Matter of Harvey v Bradt
2012 NY Slip Op 00434 [91 AD3d 1222]
January 26, 2012
Appellate Division, Third Department
Published by New York State Law Reporting Bureau pursuant to Judiciary Law § 431.
As corrected through Wednesday, February 29, 2012


In the Matter of Miguel Harvey, Appellant, v Mark Bradt, as Superintendent of Elmira Correctional Facility, et al., Respondents.

[*1] Miguel Harvey, Malone, appellant pro se.

Eric T. Schneiderman, Attorney General, Albany (Marcus J. Mastracco of counsel), for respondents.

Appeal from a judgment of the Supreme Court (Reynolds Fitzgerald, J.), entered April 16, 2010 in Chemung County, which, in a proceeding pursuant to CPLR article 78, dismissed the petition.

Petitioner was found guilty, following a tier III disciplinary hearing, of violating various prison disciplinary rules, and this determination was later affirmed on administrative appeal. A copy of the adverse administrative determination was delivered to petitioner at his cell on April 9, 2009. On August 11, 2009, he commenced this CPLR article 78 proceeding challenging it. In their answer, respondents raised as an objection in point of law that the proceeding was not timely commenced. Supreme Court agreed and dismissed the petition on this basis. Petitioner appeals.

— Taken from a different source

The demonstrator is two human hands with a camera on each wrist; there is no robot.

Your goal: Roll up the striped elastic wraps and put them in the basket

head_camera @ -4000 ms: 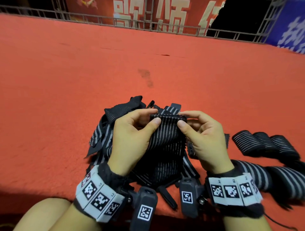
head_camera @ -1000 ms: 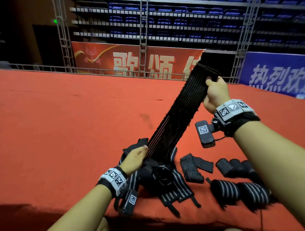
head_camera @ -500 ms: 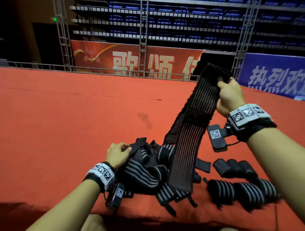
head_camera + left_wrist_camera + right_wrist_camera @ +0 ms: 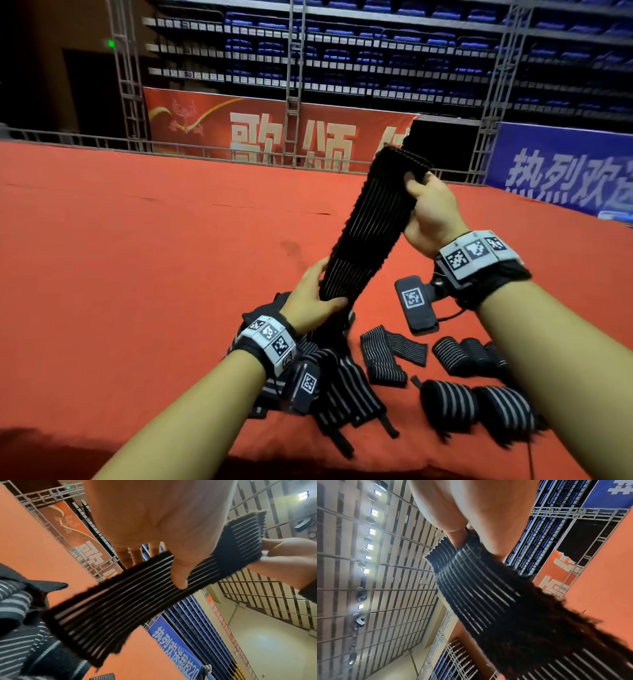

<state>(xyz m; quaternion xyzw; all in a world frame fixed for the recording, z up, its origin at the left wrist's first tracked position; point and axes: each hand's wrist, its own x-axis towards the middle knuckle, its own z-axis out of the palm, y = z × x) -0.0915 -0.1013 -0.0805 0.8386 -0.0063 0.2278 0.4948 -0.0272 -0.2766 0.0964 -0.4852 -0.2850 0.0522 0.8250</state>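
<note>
My right hand (image 4: 416, 186) pinches the top end of a long black wrap with thin pale stripes (image 4: 371, 236) and holds it up over the red carpet. Lower down, my left hand (image 4: 325, 291) grips the same wrap, thumb in front and fingers behind. The wrap (image 4: 120, 599) runs slanted between the two hands in the left wrist view. In the right wrist view my thumb (image 4: 458, 539) presses on the wrap's end (image 4: 479, 588). Below lies a heap of unrolled striped wraps (image 4: 339, 390). No basket is in view.
Several rolled wraps lie to the right (image 4: 469, 356) and nearer me (image 4: 476, 407). One loose folded wrap (image 4: 387, 356) lies between them and the heap. A metal railing (image 4: 205, 152) edges the red carpet (image 4: 137, 257) at the far side.
My left hand has left the heap and taken hold of the hanging wrap's lower part. My right hand has come down and left a little, still holding the top end.
</note>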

We affirm. The proceeding was not commenced within four months of the date that petitioner received notice of the final and binding prison disciplinary determination (see CPLR 217 [1]; Matter of Spencer v New York State Dept. of Correctional Servs., 78 AD3d 1342, 1343 [2010]; Matter of Cunningham v Fischer, 57 AD3d 1142 [2008]). The last day of the four-month period, August 9, 2009, fell on a Sunday giving petitioner until the following day to commence a timely proceeding (see General Construction Law § 25-a [1]; Matter of Taylor v Dufrain, 278 [*2]AD2d 681, 682 [2000]). Since he did not, however, commence the proceeding until the day after that, the proceeding was untimely and Supreme Court properly dismissed the petition on that basis. Accordingly, we need not address the merits of petitioner's claims.

Mercure, A.P.J., Lahtinen, Spain, Stein and Garry, JJ., concur. Ordered that the judgment is affirmed, without costs.